Title: The Thin Papery Feeling
Series: Brotherhood/Manga
Word Count: 307
Rating: General
Characters: Jean Havoc
Summary: Jean has a lot of time to think in the hospital.
Warnings: N/A
Disclaimer: No own, no money make.
fma_fic_contest prompt: Pills
Note: Title from Sylvia Plath.
There it is again, that feeling, like I’m transparent, a ghost.
Outside my room, the world goes on. I can hear it, just beyond the door, the rise and fall of people’s voices, the clatter and commotion of daily lives. I can’t see it, but I can listen to the radio, read the newspaper, collect my information that way. It isn’t as good as what I had before, but it’s something.

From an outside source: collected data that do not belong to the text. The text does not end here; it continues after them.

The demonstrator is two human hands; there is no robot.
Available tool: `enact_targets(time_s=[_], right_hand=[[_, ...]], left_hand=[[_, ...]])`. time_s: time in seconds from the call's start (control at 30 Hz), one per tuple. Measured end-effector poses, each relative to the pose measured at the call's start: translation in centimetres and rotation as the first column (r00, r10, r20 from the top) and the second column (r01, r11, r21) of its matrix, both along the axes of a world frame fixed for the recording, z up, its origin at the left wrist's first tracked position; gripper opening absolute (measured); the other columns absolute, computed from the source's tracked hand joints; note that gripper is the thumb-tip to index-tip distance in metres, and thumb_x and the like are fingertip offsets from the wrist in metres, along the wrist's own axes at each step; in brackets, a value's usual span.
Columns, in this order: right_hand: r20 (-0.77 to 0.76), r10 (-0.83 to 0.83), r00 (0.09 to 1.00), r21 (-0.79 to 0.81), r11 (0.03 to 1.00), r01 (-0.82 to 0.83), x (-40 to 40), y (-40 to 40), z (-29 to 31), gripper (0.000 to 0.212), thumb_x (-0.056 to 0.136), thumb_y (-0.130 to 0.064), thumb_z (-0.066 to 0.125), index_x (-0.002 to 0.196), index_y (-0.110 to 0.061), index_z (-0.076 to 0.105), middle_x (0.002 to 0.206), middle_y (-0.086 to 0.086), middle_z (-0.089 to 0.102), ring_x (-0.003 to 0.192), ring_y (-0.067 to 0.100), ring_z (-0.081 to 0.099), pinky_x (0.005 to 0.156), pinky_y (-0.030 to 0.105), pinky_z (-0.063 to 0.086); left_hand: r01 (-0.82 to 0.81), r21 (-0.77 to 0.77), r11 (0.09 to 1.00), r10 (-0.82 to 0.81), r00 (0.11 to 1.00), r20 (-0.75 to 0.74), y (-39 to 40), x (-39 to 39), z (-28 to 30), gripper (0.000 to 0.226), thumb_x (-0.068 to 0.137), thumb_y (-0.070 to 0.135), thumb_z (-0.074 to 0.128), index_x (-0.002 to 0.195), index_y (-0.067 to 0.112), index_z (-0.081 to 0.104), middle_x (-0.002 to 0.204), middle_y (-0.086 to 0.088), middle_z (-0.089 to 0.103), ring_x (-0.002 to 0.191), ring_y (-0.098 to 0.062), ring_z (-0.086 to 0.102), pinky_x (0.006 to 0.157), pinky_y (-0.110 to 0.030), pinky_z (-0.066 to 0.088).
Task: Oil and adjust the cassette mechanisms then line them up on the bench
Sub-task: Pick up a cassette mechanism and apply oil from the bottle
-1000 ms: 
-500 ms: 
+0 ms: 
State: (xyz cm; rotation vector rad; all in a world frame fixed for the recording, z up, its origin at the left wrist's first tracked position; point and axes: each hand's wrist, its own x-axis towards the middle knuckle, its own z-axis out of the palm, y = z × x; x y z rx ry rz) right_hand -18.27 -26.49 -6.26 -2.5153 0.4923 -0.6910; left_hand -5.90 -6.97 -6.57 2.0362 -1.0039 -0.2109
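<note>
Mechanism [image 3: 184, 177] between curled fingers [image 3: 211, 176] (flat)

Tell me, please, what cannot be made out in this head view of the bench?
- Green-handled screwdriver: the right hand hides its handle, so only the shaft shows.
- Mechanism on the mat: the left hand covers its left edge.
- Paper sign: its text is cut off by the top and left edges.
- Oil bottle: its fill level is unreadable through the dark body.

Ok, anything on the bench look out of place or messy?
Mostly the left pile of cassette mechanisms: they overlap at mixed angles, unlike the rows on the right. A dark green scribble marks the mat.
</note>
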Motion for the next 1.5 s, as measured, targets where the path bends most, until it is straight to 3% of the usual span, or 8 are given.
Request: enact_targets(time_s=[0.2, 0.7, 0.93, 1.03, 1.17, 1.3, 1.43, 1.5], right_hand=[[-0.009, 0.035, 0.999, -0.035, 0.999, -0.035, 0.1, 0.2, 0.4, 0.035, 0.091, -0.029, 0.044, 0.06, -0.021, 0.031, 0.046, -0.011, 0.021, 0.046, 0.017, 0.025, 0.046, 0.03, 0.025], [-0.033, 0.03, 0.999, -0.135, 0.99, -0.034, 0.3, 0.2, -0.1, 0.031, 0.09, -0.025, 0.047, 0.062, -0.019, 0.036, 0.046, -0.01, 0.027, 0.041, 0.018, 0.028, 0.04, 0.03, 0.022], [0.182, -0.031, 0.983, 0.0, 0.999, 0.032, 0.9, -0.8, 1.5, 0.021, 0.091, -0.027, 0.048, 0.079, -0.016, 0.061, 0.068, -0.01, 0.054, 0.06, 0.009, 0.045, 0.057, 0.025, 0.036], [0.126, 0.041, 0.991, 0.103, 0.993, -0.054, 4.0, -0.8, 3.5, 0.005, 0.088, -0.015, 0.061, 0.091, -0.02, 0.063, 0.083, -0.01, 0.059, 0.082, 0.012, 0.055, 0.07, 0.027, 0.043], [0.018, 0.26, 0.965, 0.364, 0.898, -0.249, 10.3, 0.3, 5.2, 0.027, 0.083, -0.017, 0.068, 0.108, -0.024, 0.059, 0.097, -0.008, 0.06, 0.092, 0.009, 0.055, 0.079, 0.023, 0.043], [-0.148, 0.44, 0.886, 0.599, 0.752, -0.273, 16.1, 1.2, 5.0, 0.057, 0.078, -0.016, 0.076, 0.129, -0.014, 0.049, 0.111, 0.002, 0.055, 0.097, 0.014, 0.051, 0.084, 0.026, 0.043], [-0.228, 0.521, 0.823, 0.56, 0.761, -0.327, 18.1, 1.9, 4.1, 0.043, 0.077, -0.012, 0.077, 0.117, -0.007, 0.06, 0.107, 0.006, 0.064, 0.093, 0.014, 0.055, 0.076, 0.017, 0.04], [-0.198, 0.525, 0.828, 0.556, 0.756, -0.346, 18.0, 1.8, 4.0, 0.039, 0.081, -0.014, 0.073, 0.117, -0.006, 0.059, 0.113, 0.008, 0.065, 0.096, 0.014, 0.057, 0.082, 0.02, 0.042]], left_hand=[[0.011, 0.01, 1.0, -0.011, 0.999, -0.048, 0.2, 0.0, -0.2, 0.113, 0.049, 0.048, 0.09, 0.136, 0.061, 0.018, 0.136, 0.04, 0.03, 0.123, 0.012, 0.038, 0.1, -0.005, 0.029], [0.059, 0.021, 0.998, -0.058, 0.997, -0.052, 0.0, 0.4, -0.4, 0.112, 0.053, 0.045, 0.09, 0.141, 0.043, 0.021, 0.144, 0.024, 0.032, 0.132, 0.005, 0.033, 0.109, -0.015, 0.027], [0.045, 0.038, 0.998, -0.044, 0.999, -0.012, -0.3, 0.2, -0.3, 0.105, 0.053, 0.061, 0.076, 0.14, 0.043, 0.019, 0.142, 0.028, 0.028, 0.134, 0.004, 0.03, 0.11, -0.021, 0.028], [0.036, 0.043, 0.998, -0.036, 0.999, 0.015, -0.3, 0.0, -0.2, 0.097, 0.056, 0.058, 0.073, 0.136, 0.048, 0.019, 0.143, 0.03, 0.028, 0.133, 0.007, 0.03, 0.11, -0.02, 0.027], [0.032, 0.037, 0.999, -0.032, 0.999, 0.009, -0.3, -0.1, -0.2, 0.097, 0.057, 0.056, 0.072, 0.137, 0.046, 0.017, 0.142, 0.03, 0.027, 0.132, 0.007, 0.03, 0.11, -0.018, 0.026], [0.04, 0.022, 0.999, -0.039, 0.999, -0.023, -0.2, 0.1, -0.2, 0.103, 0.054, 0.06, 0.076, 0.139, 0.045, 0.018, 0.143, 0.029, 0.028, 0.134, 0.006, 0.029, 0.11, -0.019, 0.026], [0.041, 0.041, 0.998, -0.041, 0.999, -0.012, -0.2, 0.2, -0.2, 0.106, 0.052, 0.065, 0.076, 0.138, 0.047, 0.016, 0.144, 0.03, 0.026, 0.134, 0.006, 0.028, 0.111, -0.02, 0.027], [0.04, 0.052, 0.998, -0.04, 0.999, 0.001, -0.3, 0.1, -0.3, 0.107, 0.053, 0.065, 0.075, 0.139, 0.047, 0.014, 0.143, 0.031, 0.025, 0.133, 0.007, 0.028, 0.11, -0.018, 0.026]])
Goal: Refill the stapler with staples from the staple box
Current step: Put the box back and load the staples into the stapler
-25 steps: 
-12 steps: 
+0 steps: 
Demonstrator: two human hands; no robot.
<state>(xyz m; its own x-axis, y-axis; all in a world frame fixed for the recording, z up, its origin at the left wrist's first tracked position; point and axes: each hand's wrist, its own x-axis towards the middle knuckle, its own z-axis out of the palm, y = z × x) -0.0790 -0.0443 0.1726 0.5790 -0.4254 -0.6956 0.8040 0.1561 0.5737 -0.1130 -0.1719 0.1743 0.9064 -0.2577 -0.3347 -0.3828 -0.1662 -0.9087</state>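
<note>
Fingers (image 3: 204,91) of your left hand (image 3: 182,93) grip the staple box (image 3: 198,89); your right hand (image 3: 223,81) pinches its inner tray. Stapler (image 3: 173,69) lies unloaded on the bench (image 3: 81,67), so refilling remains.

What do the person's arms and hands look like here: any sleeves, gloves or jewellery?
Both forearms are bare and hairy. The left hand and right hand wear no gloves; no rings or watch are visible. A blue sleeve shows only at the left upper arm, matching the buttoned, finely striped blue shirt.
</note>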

My friends come to visit me, tell me what they’re doing. My mother comes, and makes arrangements to take me home, where I’ll live out what’s left of my life in a wheel chair, rolling around the family store. So much for following him to the top - I can’t go any farther, not without two good legs to stand on. He’d never understand how thin I feel, a living ghost, nothing but a scrap of paper, crumpled up and wasted, not worth anything any more.
My nurses are the best, taking good care of me, but their smiles don’t go beyond the corners of their mouths. They don’t actually look at me even though their hands are gentle and their voices were sweet and cheerful. They might as well be working on a corpse. It’s all I can do to smile back, flirt, beg for another cigarette to smoke. They might as well wrap me in linen and drop me down the six foot hole.
I see where they keep the pills in my room, the lock on the drawer so simple, even Fuery could pick it. Who’d suspect I could roll out of the bed, crawl over and open it, steal a handful of pills to swallow? Not anyone who comes and goes from this room, not even my old friends. Certainly not my mother.
It wouldn’t be easy, but the best things never are.